The target simulation vehicle speed was set at 50 km/h, with 0–1 s as the test rig starting process, the creepage changed in a sinusoidal function within the range of 0.01–0.3 after 1 s, and the change period was 6 s. The dynamic response of the adhesion test rig simulation model under the control of the PID controller and the LADRC is shown in Figure 16.

It can be seen from Figure 16 that the wheel speed and creepage under PID and LADRC control both show good following performance, and the wheel speed and creepage errors are both within the error control range, meeting the adhesion test technical indicators.

In summary, under conditions of constant creepage, variable creepage, sudden decrease in adhesion coefficient, and variable adhesion characteristic, the speed error under LADRC control designed in this paper is less than 1 km/h and the creepage error is less than 1%, meeting the adhesion test technical indicators. Compared with the traditional PID controller, the LADRC designed in this paper has faster response speed, less overshoot, stronger anti-interference performance, and shows good adaptability to different nonlinear adhesion characteristic curves. Therefore, the LADRC designed in this paper can ensure the accuracy of adhesion test results and is more suitable for the follow-up study of the PLS-160 wheel–rail adhesion test rig.

At present, the PLS-160 wheel–rail adhesion test rig has been put into use, and the creepage errors under both constant and variable creepage conditions meet the technical indicators, showing good control stability and following performance, as shown in Figure 17.

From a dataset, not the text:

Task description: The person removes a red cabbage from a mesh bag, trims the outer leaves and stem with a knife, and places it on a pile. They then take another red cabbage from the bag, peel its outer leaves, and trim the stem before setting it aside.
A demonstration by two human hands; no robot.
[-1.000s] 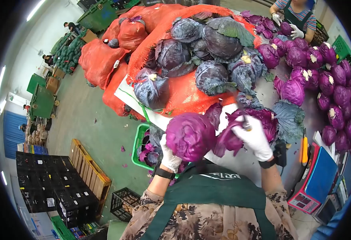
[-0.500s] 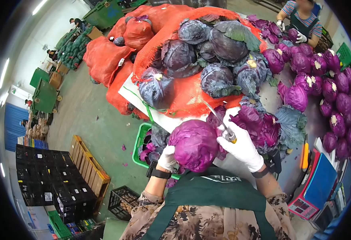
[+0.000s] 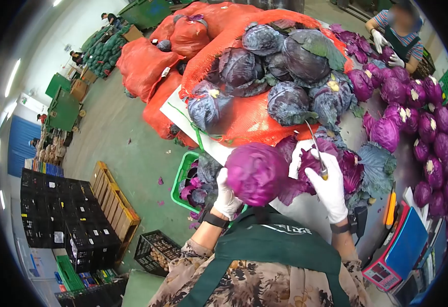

In the future, a series of adhesion tests will be carried out based on the PLS-160 wheel–rail adhesion test rig under the large creep condition with different third-body media between the wheel and the rail.

7. Conclusions

In this paper, an LADRC suitable for the PLS-160 wheel–rail adhesion test rig was designed and its control effect was verified by co-simulation.

(1) The SIMPACK dynamic simulation model of the PLS-160 wheel–rail adhesion test rig was established, various nonlinear disturbances existing in its operation process were inputted, and the test rig model was simulated. The results show that the creepage error of the test rig under open-loop motor control was up to 4.9%, which does not meet the adhesion test technical indicators. It is necessary to accurately control the creepage of the test rig.

(2) Based on the double closed-loop speed and torque creepage control strategy, an LADRC suitable for the PLS-160 wheel–rail adhesion test rig was designed. The SIMAT co-simulation platform was established to study the control performance of the LADRC designed in this paper. The results show that under various conditions, the speed error of the adhesion test rig under LADRC control was less than 1 km/h and the creepage error was less than 1%, meeting the adhesion test technical indicators. The LADRC designed in this paper can adapt to a variety of complex conditions, showing good control stability and following performance.

(3) Compared with the traditional PID controller, the creepage overshoot of the adhesion test rig under the LADRC control designed in this paper was reduced by 1.27%, the response time was shortened by 60% under the constant creepage condition, and the stability recovery time was shorter under the condition of a sudden decrease in adhesion coefficient, showing better dynamic and anti-interference performance. Therefore, this LADRC is more suitable for follow-up study of the PLS-160 wheel–rail adhesion test rig.

(4) In addition to accurately controlling creepage for the PLS-160 wheel–rail adhesion test rig, the principle of LADRC designed in this paper is also applicable to other mechanical equipment that is subjected to large nonlinear disturbances and needs to be accurately controlled. In the future, the parameters of the controller will be further adjusted and optimized to give the control system better robustness and anti-interference ability, and to improve adhesion test accuracy.